Environmental concern for her own backyard becomes published research
Thresia Vazhaeparambil read with concern about the proposed expansion of the Pacheco Reservoir in Santa Clara County and decided to do something about it. Her Research Experience project put a literal microscope on the impact of dams on the nitrification of the surrounding ecosystem.
“The rendering of the proposed expanded reservoir will increase the reservoir’s operational capacity up to 140,000 acre-feet of water,” she said. “Dams have many widely known benefits to humans, but not many people are aware of the harmful effects they can have on their surrounding environment.

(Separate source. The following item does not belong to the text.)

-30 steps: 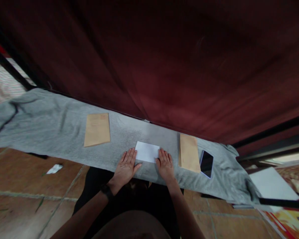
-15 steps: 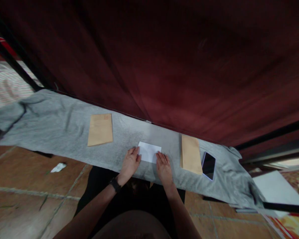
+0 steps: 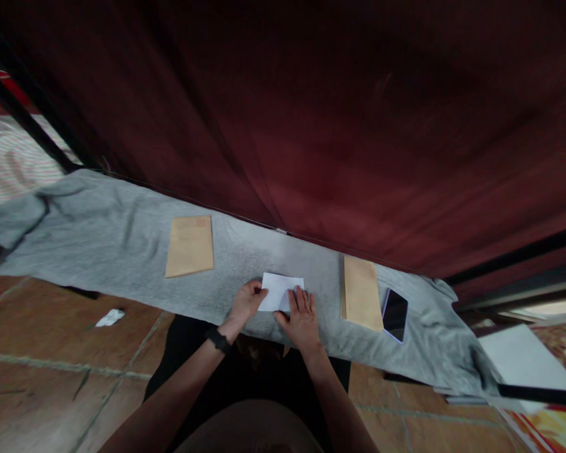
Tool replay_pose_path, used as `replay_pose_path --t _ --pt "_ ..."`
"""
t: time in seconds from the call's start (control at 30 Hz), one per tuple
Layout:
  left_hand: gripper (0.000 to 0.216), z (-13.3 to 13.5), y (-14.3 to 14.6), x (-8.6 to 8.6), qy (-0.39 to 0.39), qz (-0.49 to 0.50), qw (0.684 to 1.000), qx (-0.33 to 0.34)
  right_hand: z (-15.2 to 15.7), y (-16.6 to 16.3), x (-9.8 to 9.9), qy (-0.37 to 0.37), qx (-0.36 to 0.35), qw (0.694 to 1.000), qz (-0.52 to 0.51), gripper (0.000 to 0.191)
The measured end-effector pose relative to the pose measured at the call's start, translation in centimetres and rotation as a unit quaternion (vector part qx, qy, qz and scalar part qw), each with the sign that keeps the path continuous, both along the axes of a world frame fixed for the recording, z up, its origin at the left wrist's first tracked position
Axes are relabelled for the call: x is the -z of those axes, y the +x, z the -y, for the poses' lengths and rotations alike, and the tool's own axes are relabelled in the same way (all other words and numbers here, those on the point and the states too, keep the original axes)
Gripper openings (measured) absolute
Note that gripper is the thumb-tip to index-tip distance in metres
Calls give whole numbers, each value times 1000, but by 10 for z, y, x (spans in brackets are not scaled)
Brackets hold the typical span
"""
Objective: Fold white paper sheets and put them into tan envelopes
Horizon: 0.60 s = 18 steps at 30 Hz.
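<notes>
A folded white sheet of paper point(image 3: 279, 288) lies on a grey cloth point(image 3: 99, 242) spread over a narrow bench. My left hand point(image 3: 246, 301) pinches the paper's left edge, with the fingers curled on it. Beside it my right hand point(image 3: 300, 313) lies flat on the paper's near right part, fingers stretched out. A dark band is on my left wrist.
One brown envelope point(image 3: 190, 245) lies on the cloth to the left, and a stack of brown envelopes point(image 3: 361, 292) to the right with a black phone point(image 3: 395, 313) beside it. A dark red curtain point(image 3: 311, 126) hangs behind. White board point(image 3: 523, 358) at right; paper scrap point(image 3: 110, 316) on the tiled floor.
Both hands moved inward on the paper. The left hand went from lying flat beside it to gripping its left edge; the right hand slid left over it. The camera tilted slightly.
</notes>
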<state>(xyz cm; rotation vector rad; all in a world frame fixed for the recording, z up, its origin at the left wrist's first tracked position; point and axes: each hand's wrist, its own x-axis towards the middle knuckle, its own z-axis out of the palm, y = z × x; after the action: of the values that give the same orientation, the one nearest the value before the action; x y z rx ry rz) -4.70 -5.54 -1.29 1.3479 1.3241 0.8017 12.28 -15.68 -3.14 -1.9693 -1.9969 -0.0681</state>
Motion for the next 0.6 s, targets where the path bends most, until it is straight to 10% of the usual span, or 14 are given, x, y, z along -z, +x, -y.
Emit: replay_pose_path --t 0.3,0.6 --pt "42 12 15 -28 -29 146 989 5 -8 -9 -23 11 32 983 -182 47" --pt "59 8 19 8 -28 103 994 2 -20 -14 -35 29 118 724 -679 61"
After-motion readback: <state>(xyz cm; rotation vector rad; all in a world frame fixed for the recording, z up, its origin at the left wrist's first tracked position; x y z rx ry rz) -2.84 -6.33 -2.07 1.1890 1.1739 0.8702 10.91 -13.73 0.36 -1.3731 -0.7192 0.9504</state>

“An expansion of this magnitude will have significant and severe impacts on the reservoir’s ecosystem, which is why I wanted to further study dams and the nitrification of their surroundings.”
She echoed Colin’s sentiments of the publication process being arduous but worth it.
“I was not expecting the depth of feedback that I received and was surprised by the extensive nature of the process,” she said. “… It was reviewed by three scientists with relevant expertise in the specific field in addition to the editors and reviewers of the journal itself. While the process seemed intimidating at first, it was an exciting learning experience.”
Finding large-scale climate phenomena in his own backyard
Ryan Li also based his project out of interest in the water quality in a prominent watershed in the San Jose area, studying the relationship between macroinvertebrates, water quality, and the health of Stevens Creek.
He said his favorite part of the process was “the opportunity to delve deeply into an area of science which I have been interested in while helping to make new potential discoveries which relate to that field of science as well as the study area.”
He said the publication process helped him improve his ability to translate findings into writing.
“I would say to a student considering entering this program that they should definitely give it a go,” he said. “Even if you don’t have an exact idea of what your research project would look like, the people who run the program will help you narrow down and guide you through the process of writing a research paper.”